Supplied data:
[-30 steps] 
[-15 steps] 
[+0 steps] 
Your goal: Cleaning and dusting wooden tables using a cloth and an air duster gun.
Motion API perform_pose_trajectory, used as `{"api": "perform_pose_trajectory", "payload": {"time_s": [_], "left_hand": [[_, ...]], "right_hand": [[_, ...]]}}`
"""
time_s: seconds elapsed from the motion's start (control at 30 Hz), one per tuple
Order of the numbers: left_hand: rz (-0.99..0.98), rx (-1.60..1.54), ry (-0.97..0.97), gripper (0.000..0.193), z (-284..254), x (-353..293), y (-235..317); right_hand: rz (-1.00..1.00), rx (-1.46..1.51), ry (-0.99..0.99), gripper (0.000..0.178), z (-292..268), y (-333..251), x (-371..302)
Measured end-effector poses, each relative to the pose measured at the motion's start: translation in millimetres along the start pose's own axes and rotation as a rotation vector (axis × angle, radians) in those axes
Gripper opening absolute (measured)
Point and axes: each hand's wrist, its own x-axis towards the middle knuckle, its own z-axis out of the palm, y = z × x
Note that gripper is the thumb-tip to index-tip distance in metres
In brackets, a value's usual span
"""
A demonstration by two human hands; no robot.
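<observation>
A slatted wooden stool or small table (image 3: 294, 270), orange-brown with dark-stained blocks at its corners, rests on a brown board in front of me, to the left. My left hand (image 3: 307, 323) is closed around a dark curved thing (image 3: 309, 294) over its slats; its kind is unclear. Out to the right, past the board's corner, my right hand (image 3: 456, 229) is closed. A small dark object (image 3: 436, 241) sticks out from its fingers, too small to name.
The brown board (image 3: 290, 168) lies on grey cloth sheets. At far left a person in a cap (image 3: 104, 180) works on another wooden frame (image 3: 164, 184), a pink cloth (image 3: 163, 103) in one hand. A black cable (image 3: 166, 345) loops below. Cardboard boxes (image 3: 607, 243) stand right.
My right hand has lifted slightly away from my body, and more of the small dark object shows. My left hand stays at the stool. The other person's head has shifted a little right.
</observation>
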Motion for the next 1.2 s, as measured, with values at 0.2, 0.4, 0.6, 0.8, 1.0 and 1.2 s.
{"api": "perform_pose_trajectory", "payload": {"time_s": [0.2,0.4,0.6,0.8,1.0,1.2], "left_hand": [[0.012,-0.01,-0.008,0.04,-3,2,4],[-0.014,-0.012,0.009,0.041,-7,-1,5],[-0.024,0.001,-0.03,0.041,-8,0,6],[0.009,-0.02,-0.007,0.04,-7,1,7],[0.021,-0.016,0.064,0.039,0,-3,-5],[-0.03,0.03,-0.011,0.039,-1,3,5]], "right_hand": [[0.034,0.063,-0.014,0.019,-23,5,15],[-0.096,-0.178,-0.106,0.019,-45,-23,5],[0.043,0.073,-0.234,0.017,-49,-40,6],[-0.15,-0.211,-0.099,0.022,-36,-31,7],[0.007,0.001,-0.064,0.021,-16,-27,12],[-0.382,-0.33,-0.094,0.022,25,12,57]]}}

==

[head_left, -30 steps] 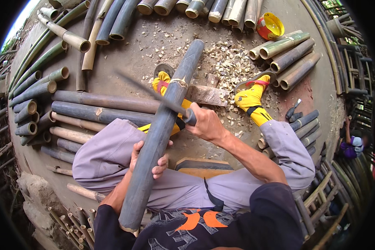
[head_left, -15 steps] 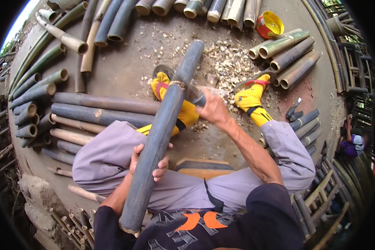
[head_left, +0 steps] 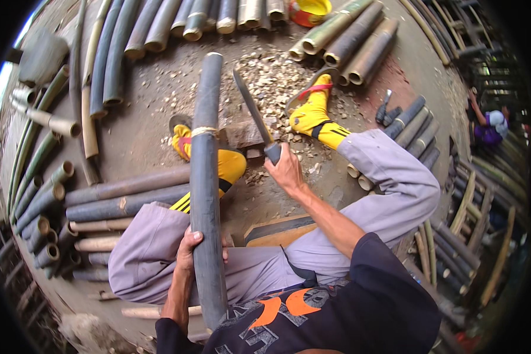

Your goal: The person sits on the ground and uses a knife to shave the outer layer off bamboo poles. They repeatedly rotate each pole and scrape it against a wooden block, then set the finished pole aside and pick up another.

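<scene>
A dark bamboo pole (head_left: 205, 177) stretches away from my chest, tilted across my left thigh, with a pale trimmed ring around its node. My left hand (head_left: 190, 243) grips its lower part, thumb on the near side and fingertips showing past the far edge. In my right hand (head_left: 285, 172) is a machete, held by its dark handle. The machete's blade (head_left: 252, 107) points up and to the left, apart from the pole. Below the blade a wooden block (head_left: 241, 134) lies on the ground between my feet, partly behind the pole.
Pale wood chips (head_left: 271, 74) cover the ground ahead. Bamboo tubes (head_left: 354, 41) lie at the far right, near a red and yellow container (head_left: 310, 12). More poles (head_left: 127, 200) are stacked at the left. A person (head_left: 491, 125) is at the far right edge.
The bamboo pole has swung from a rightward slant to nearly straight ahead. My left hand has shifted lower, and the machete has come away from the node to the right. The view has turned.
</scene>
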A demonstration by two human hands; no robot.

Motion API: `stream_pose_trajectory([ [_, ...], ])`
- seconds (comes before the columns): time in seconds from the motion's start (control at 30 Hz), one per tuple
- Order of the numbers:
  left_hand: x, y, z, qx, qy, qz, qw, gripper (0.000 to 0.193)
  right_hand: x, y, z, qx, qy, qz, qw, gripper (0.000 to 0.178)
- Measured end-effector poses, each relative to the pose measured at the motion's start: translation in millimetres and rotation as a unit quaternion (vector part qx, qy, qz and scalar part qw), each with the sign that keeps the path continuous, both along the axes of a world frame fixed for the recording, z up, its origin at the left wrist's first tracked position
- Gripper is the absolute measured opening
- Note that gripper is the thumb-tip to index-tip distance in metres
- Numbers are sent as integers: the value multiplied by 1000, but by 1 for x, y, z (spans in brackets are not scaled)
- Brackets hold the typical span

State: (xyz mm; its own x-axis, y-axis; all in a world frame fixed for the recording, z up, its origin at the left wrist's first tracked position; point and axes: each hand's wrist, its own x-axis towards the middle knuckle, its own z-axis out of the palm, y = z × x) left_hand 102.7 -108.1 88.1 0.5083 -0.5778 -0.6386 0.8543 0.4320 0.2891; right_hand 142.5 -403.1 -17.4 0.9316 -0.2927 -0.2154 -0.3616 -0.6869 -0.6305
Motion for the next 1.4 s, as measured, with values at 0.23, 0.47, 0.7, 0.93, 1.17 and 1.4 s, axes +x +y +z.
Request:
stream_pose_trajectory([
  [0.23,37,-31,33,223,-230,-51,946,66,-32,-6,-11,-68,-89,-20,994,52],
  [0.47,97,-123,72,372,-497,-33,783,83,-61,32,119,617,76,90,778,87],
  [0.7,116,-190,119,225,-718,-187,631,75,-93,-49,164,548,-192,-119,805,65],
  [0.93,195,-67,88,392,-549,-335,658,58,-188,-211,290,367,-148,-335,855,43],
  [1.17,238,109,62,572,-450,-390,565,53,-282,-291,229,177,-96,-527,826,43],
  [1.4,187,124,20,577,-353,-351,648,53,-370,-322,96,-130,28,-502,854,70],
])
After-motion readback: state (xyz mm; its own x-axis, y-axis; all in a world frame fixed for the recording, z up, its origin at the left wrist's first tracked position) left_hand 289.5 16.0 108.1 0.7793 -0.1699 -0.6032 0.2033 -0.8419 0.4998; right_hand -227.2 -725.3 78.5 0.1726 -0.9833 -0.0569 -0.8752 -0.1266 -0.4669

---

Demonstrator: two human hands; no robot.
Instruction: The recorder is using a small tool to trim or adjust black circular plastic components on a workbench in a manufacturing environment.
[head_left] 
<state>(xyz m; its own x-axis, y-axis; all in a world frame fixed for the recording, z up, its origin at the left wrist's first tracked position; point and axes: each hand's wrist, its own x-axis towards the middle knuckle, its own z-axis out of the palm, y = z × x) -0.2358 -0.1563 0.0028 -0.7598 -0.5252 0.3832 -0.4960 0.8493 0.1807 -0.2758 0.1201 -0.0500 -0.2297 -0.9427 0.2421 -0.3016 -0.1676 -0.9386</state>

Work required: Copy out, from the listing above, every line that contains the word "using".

Result of this exercise:
Your goal: Cleaning and dusting wooden tables using a cloth and an air duster gun.
Instruction: The recorder is using a small tool to trim or adjust black circular plastic components on a workbench in a manufacturing environment.

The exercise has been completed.